Dólar tem leves oscilações ante real, com cautela diante da cena externa

Por Claudia Violante
SÃO PAULO (Reuters) - O dólar tinha leves oscilações alta ante o real nesta segunda-feira, com investidores cautelosos diante do cenário externo depois da violenta votação pela independência na Catalunha alimentar a ansiedade sobre o risco político na zona do euro.
Também estava no radar a expectativa de que o Federal Reserve, banco central dos Estados Unidos, pode elevar os juros mais uma vez este ano.
Às 10:33, o dólar avançava 0,08 por cento, a 3,1700 reais na venda, depois de fechar setembro com alta de 0,64 por cento. O dólar futuro tinha leve alta de cerca de 0,15 por cento.
"O mercado está monitorando várias coisas: as chances maiores de alta de juros nos EUA..., o recuo do euro e a cena política local", resumiu o sócio da Onnix Corretora, Vanderlei Muniz.

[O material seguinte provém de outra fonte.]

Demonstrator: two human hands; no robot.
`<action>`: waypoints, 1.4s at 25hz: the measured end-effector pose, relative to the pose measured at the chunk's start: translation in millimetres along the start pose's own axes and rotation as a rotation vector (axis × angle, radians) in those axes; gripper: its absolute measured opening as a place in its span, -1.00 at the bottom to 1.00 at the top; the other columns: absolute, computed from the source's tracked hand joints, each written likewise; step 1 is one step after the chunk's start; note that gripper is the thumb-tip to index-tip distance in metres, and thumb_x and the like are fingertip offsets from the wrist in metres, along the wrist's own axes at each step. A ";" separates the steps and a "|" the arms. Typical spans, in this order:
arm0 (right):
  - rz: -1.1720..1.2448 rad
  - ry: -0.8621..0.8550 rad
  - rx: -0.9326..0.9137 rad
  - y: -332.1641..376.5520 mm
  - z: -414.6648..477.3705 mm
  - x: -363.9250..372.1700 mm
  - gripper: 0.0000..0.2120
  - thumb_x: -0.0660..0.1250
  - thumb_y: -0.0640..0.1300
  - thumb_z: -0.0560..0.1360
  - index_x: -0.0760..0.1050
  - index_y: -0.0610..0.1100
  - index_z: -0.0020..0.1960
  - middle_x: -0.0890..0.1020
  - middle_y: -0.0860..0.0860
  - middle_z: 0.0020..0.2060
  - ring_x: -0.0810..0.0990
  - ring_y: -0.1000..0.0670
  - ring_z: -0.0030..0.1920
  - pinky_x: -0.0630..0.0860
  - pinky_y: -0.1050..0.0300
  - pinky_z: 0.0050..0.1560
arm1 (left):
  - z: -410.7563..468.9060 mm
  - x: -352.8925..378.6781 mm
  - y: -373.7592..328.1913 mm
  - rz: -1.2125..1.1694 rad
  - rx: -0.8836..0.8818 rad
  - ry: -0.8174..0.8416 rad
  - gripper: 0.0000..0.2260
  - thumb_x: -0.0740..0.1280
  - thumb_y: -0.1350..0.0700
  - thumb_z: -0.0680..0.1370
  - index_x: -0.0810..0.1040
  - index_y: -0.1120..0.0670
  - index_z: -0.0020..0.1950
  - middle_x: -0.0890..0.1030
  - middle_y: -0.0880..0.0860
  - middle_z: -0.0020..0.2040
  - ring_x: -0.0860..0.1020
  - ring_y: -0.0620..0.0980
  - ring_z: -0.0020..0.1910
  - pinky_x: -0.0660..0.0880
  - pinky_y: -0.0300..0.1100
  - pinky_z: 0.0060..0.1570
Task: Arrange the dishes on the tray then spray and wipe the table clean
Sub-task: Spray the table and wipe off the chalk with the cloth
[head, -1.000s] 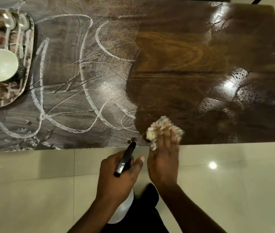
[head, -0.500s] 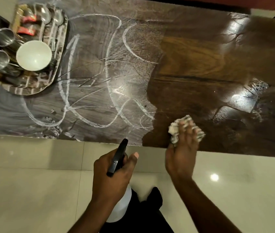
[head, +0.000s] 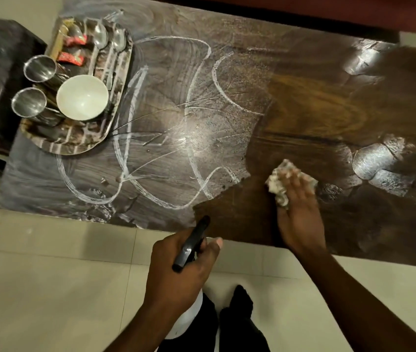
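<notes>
Crumpled cloth [head: 278, 182] slid inward, right grip [head: 301, 214] flat on it, left grip [head: 179, 273] holding sprayer [head: 191, 243]

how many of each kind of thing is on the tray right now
steel cups: 2
white bowl: 1
spoons: 2 clear; a possible third beside them is too blurred to count
red packets: 2
total on the tray: 7
</notes>
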State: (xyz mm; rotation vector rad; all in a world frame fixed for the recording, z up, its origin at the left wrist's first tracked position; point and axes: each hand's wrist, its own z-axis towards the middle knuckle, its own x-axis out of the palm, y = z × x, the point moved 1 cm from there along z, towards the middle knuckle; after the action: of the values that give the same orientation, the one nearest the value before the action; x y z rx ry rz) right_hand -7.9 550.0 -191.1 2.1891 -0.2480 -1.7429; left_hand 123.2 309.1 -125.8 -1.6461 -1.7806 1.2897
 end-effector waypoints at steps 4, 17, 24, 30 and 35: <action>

Nesta sessão, o euro recuava frente ao dólar, perto do seu nível mais baixo em seis semanas. O primeiro-ministro espanhol, Mariano Rajoy, está enfrentando a maior crise constitucional do país em décadas após o referendo realizado na Catalunha em meio a cenas de violência no domingo, que abriu as portas para a região mais rica da Espanha decretar separação.
O futuro da política monetária dos Estados Unidos também era monitorado pelos investidores, com o dólar subindo ante uma cesta de moedas.

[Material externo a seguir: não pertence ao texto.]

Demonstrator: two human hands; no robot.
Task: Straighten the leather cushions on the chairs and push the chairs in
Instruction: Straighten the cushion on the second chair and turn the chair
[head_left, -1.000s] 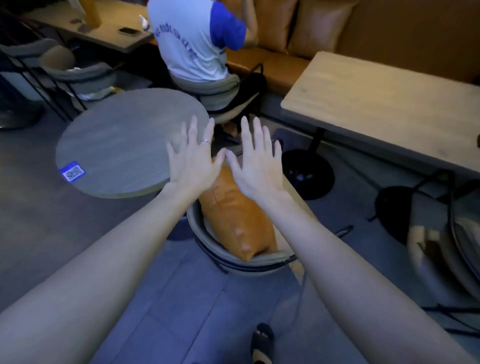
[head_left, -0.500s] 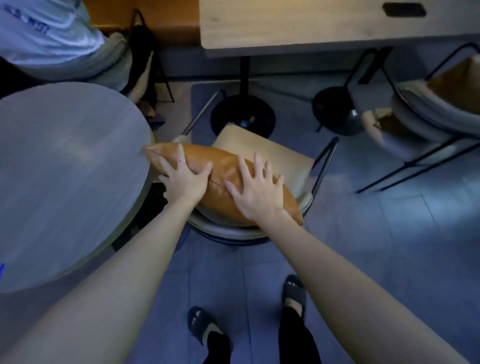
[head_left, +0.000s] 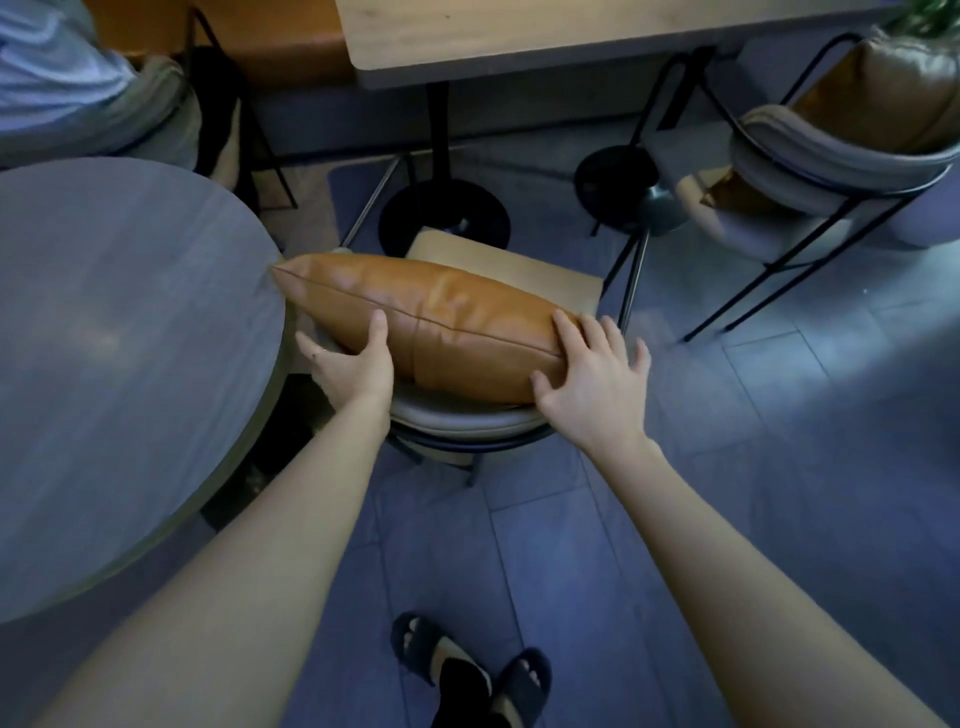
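While upright on chair (head_left: 524, 270), cushion (head_left: 441, 317) sits between fingers (head_left: 569, 327).

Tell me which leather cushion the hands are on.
The tan cushion lying across the near chair, beside the round table; the other cushion sits untouched, far right.

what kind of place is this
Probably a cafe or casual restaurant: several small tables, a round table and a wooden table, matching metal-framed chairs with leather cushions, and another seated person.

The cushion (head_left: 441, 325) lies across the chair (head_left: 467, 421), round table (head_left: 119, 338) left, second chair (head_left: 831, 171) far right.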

O mercado vem trabalhando com a perspectiva de que o Fed possa elevar novamente os juros neste ano, possivelmente em dezembro, mesmo que a inflação não atinja a meta de 2 por cento, como já indicou a chair do banco central, Janet Yellen.
Internamente, os investidores continuavam monitorando as negociações para barrar o andamento da segunda denúncia contra o presidente Michel Temer na Câmara dos Deputados.

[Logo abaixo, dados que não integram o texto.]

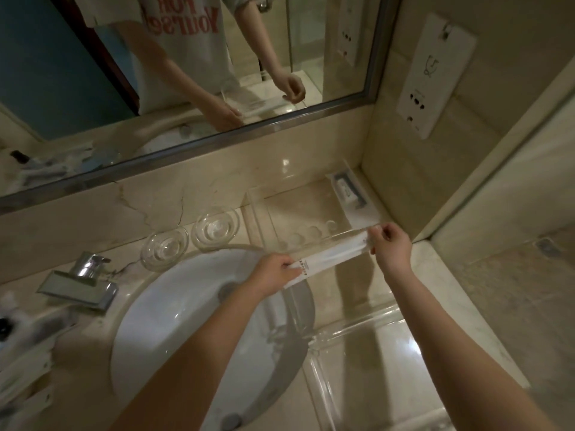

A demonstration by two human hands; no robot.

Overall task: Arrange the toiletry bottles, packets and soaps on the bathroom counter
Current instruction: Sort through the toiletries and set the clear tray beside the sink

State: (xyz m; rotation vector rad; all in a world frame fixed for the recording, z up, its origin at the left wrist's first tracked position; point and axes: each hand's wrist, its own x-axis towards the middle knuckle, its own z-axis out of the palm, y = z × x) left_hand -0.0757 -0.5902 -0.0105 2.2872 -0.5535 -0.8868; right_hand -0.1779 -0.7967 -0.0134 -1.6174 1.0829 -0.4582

O cenário político também tinha reforço da pesquisa Datafolha, que no final de semana mostrou o ex-presidente Luiz Inácio Lula da Silva na frente da disputa para as eleições à Presidência em 2018.
"A pesquisa traz cautela ao investidor", acrescentou Muniz.
O Banco Central brasileiro não anunciou qualquer intervenção para o mercado de câmbio, por ora. Não há vencimentos de swap cambial tradicional --equivalente à venda futura de dólares-- em novembro.